- **Task directions**:
Check every line below for the word "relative" and copy each one that has it.

(Data records)
══════

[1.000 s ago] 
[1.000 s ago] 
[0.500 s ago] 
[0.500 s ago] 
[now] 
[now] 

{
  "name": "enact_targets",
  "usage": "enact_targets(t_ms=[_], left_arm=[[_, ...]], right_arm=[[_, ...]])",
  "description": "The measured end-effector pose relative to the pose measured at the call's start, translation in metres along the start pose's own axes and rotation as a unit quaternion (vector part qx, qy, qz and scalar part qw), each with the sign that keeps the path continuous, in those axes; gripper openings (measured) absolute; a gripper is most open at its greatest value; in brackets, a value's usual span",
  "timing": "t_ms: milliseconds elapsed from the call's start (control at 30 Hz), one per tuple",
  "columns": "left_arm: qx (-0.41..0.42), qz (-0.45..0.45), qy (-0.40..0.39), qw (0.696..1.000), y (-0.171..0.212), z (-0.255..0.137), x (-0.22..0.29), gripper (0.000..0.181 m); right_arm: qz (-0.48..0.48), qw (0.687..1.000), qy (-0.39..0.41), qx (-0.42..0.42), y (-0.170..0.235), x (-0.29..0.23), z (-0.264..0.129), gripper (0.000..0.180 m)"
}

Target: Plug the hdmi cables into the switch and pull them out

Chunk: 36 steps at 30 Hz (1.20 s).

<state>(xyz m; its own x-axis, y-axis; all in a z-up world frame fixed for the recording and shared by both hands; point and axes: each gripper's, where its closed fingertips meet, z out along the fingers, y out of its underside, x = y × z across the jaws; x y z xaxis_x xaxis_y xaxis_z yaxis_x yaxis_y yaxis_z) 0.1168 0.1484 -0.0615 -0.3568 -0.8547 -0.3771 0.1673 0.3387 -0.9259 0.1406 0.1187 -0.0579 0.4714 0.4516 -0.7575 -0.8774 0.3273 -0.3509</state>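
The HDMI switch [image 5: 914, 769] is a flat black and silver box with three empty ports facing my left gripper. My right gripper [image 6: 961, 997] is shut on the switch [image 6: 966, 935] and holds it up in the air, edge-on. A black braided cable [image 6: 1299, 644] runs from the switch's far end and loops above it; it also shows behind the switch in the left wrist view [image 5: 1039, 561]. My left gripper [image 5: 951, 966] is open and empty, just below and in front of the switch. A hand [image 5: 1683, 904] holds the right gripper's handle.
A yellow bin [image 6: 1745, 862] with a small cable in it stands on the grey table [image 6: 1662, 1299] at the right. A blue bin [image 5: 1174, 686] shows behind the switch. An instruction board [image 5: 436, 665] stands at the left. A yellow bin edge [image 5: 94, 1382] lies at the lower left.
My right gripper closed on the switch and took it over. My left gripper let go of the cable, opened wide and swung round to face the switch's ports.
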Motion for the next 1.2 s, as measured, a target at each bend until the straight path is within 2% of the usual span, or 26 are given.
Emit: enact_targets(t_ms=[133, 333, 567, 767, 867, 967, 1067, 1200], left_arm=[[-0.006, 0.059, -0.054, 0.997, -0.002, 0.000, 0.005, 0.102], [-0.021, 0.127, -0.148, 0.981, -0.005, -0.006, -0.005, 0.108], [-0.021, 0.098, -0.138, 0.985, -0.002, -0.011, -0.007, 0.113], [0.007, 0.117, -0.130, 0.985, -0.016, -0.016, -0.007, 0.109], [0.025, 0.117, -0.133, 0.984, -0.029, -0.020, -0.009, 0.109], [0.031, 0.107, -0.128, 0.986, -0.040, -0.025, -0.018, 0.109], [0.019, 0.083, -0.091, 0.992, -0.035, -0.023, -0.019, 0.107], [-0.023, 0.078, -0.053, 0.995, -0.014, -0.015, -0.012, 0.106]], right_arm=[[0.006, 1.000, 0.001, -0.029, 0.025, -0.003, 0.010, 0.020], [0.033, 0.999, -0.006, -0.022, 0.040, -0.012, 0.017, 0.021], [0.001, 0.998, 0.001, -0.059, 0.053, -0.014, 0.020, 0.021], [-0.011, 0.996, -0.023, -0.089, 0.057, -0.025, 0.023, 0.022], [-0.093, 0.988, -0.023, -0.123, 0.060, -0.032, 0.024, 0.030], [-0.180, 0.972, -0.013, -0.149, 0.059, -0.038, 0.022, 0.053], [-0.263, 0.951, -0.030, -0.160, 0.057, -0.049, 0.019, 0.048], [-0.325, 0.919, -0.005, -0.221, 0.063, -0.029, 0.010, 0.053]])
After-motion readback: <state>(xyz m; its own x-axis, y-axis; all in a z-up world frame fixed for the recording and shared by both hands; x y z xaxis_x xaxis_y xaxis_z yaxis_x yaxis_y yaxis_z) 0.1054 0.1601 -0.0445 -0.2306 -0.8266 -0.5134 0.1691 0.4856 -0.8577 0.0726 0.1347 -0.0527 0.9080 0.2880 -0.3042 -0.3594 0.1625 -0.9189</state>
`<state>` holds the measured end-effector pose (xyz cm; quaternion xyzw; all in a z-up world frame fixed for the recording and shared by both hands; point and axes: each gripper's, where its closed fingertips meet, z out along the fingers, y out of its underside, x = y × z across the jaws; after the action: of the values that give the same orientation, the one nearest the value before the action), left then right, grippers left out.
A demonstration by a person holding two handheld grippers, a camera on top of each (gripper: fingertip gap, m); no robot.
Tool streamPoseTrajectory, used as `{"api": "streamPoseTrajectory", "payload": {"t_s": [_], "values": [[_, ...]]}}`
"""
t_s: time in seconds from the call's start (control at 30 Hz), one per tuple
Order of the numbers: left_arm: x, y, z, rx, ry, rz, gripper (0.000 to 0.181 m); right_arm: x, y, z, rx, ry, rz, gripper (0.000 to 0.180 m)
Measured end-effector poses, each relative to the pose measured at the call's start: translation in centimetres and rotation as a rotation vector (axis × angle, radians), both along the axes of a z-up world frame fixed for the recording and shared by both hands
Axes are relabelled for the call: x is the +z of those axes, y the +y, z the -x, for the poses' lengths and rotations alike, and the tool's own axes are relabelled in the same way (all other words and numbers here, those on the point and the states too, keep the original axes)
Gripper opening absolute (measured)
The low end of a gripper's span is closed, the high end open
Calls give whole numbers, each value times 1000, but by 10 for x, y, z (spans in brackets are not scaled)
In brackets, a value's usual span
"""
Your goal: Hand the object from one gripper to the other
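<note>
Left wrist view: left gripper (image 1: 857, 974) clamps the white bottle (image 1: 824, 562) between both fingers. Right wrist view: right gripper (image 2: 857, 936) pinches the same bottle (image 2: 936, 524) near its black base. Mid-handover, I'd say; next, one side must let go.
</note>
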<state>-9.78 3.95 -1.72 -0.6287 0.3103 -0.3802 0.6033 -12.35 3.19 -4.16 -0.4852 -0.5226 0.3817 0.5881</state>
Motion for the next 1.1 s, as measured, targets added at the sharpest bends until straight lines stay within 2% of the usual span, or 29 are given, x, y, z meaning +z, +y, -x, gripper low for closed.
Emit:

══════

- **Reply to the task**:
  "description": "The measured end-effector pose relative to the pose measured at the call's start, translation in metres along the start pose's own axes and rotation as a unit quaternion (vector part qx, qy, qz and scalar part qw), each with the sign that keeps the path continuous, in those axes; gripper openings (measured) absolute; a gripper is most open at its greatest value; in brackets, a value's usual span",
Measured end-effector poses, each relative to the pose measured at the call's start: translation in centimetres and rotation as a rotation vector (axis × angle, radians), both along the axes of a z-up world frame fixed for the recording and shared by both hands

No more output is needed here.